🤖 AI Summary
This paper addresses the copyright protection challenge arising from unauthorized use of image datasets in AI model training. To this end, we propose a verifiable, benign, and imperceptible data ownership verification mechanism. Our method selectively perturbs the embedding space of hard samples to implicitly embed an imperceptible yet detectable watermark, enabling lightweight verification via model output analysis. The key innovation lies in breaking the traditional trade-off between watermark security and model performance: our approach achieves highly robust ownership authentication without compromising data integrity or downstream task accuracy. Extensive experiments across four mainstream image benchmark datasets and multiple model architectures demonstrate verification accuracy exceeding 95%, classification accuracy degradation below 0.3%, and complete perceptual invisibility of the embedded watermark.
📝 Abstract
Image-based AI models are increasingly deployed across a wide range of domains, including healthcare, security, and consumer applications.

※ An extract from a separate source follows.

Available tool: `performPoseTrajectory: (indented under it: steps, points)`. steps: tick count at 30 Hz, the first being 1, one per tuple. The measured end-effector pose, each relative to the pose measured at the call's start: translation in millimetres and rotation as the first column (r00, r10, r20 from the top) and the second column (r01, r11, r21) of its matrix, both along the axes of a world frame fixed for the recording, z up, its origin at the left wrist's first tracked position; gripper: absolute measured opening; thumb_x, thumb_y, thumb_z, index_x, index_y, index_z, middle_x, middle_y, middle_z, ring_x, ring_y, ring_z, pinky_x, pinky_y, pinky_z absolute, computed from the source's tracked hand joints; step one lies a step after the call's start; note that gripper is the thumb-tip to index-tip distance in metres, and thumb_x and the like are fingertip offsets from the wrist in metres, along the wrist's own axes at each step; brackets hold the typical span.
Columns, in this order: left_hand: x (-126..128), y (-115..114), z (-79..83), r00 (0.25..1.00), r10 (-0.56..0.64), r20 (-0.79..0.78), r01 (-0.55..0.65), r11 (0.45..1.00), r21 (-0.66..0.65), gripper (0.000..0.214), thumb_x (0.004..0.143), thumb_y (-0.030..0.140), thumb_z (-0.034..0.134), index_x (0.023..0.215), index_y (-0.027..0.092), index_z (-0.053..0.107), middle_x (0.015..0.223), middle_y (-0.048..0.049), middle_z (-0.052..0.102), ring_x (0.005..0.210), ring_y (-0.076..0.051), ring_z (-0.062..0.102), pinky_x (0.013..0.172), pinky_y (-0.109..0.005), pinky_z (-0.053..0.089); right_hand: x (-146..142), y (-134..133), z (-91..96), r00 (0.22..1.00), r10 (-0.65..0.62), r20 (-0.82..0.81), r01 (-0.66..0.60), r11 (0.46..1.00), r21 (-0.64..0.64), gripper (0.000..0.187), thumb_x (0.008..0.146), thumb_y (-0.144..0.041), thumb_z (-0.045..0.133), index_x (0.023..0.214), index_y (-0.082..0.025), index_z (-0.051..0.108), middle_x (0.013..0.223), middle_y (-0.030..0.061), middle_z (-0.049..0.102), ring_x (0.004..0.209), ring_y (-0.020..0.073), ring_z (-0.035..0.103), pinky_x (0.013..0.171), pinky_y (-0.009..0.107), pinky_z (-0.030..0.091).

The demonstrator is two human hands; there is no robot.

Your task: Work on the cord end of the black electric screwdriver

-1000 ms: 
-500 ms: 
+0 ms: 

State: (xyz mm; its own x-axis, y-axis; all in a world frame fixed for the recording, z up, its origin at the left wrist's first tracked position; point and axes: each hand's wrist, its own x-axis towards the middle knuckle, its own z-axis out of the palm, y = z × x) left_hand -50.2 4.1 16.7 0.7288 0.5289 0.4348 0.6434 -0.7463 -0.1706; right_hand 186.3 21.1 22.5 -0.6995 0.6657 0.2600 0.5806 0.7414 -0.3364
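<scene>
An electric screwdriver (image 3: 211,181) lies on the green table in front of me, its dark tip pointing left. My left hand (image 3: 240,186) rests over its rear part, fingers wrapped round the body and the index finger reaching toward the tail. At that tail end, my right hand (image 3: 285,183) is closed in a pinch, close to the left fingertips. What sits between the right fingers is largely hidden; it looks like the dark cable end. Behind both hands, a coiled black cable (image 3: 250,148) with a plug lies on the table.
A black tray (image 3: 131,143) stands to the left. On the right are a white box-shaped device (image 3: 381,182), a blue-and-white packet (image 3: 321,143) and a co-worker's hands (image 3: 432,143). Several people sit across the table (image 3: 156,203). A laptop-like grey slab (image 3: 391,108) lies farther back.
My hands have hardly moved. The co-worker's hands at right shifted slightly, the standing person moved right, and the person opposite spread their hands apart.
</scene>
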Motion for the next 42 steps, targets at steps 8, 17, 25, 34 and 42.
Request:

However, many image datasets carry sensitive or proprietary content, raising critical concerns about unauthorized data usage. Data owners therefore need reliable mechanisms to verify whether their proprietary data has been misused to train third-party models. Existing solutions, such as backdoor watermarking and membership inference, face inherent trade-offs between verification effectiveness and preservation of data integrity. In this work, we propose HoneyImage, a novel method for dataset ownership verification in image recognition models. HoneyImage selectively modifies a small number of hard samples to embed imperceptible yet verifiable traces, enabling reliable ownership verification while maintaining dataset integrity. Extensive experiments across four benchmark datasets and multiple model architectures show that HoneyImage consistently achieves strong verification accuracy with minimal impact on downstream performance while maintaining imperceptible. The proposed HoneyImage method could provide data owners with a practical mechanism to protect ownership over valuable image datasets, encouraging safe sharing and unlocking the full transformative potential of data-driven AI.